Description of the task: Once the pictures are set aside, transcribe each line of the listing exactly.
------
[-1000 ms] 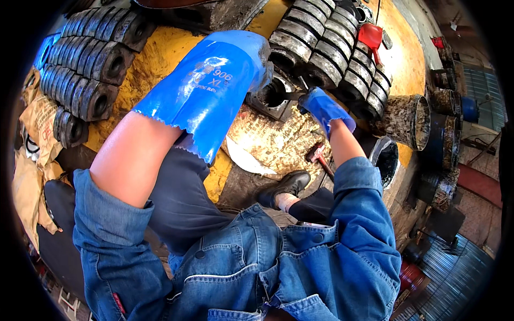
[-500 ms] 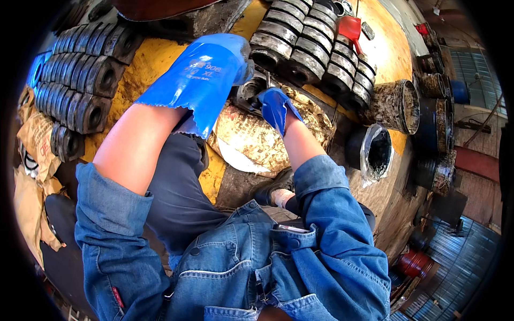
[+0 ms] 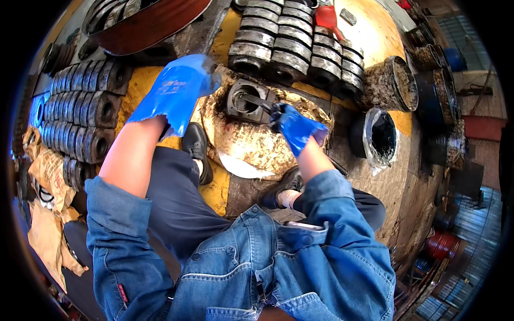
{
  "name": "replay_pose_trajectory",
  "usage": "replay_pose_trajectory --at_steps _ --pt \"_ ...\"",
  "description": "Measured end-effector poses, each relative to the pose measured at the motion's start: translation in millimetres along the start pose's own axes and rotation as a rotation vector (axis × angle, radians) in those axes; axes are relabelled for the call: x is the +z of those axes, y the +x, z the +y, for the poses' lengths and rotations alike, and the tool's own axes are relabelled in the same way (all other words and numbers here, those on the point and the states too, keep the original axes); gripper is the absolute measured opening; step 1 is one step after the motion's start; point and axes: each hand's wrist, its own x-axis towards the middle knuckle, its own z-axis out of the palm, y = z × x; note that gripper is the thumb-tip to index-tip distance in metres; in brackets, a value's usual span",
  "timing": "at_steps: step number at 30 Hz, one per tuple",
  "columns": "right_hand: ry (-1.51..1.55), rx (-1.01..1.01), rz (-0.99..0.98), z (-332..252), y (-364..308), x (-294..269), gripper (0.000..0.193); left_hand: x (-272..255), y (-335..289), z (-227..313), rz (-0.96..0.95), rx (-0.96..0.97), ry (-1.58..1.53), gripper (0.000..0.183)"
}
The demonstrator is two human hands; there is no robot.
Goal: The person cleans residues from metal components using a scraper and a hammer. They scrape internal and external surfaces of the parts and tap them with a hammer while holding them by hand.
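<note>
My right hand point(image 3: 295, 127), in a blue rubber glove with dark-stained fingers, is closed round a dark, flat, narrow tool point(image 3: 255, 100). The tool's far end reaches into the round bore of a squarish metal block point(image 3: 232, 105); what kind of tip it has I cannot make out. The block lies on a round, grease-smeared pad point(image 3: 235, 142) in front of my feet. Left of the block and apart from it hovers my left hand point(image 3: 187, 80), also gloved in blue. Its stained fingers point toward the block, but how far they curl is hidden.
Rows of similar dark metal blocks point(image 3: 80, 107) stand at the left, and more stacked rows point(image 3: 292, 37) lie beyond the pad. A red scoop point(image 3: 327, 18) rests near them. On the right are a plastic-lined bucket point(image 3: 369, 139) and a crusted drum point(image 3: 385, 85). Brown paper sacks point(image 3: 48, 171) lie far left.
My hands have moved apart: the left shifted left off the block, the right drew back to the right with the tool. The bore now shows. The view has also shifted.
</note>
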Motion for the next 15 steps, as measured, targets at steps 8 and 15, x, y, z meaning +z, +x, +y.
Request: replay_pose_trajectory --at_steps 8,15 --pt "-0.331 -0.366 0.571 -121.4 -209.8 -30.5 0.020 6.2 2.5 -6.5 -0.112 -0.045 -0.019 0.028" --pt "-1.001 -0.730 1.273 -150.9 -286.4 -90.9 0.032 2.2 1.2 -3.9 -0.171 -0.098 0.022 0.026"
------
Task response:
[-1000 ms] 
[-500 ms] 
[+0 ms] 
{
  "name": "replay_pose_trajectory",
  "usage": "replay_pose_trajectory --at_steps _ --pt \"_ ...\"",
  "description": "Measured end-effector poses, each relative to the pose measured at the motion's start: translation in millimetres along the start pose's own axes and rotation as a rotation vector (axis × angle, radians) in those axes; axes are relabelled for the call: x is the +z of those axes, y the +x, z the +y, for the poses' lengths and rotations alike, and the tool's own axes are relabelled in the same way (all other words and numbers here, those on the point and the states too, keep the original axes); gripper is the absolute measured opening; step 1 is one step after the motion's start; point and axes: each hand's wrist, its own x-axis towards the middle knuckle, its own z-axis out of the palm, y = z × x; note that gripper is the thumb-tip to index-tip distance in metres; in brackets, a value's usual span",
  "timing": "at_steps: step number at 30 Hz, one per tuple",
  "columns": "right_hand: ry (-1.51..1.55), rx (-1.01..1.01), rz (-0.99..0.98), z (-332..252), y (-364..308), x (-294..269), gripper (0.000..0.193); left_hand: x (-272..255), y (-335..289), z (-227..313), rz (-0.96..0.95), rx (-0.96..0.97), ry (-1.58..1.53), gripper (0.000..0.183)"
}
The demonstrator is two human hands; there is no robot.
Goal: The person cleans residues from metal components using a scraper and a hammer. They scrape internal and external surfaces of the parts and tap them with a hammer while holding them by hand.
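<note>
My right hand point(image 3: 295, 127), in a blue rubber glove with dark-stained fingers, is closed round a dark, flat, narrow tool point(image 3: 255, 100). The tool's far end reaches into the round bore of a squarish metal block point(image 3: 232, 105); what kind of tip it has I cannot make out. The block lies on a round, grease-smeared pad point(image 3: 235, 142) in front of my feet. Left of the block and apart from it hovers my left hand point(image 3: 187, 80), also gloved in blue. Its stained fingers point toward the block, but how far they curl is hidden.
Rows of similar dark metal blocks point(image 3: 80, 107) stand at the left, and more stacked rows point(image 3: 292, 37) lie beyond the pad. A red scoop point(image 3: 327, 18) rests near them. On the right are a plastic-lined bucket point(image 3: 369, 139) and a crusted drum point(image 3: 385, 85). Brown paper sacks point(image 3: 48, 171) lie far left.
My hands have moved apart: the left shifted left off the block, the right drew back to the right with the tool. The bore now shows. The view has also shifted.
</note>
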Motion for the next 15 steps, as measured, targets at steps 8 and 15, x, y, z meaning +z, +x, +y.
Request: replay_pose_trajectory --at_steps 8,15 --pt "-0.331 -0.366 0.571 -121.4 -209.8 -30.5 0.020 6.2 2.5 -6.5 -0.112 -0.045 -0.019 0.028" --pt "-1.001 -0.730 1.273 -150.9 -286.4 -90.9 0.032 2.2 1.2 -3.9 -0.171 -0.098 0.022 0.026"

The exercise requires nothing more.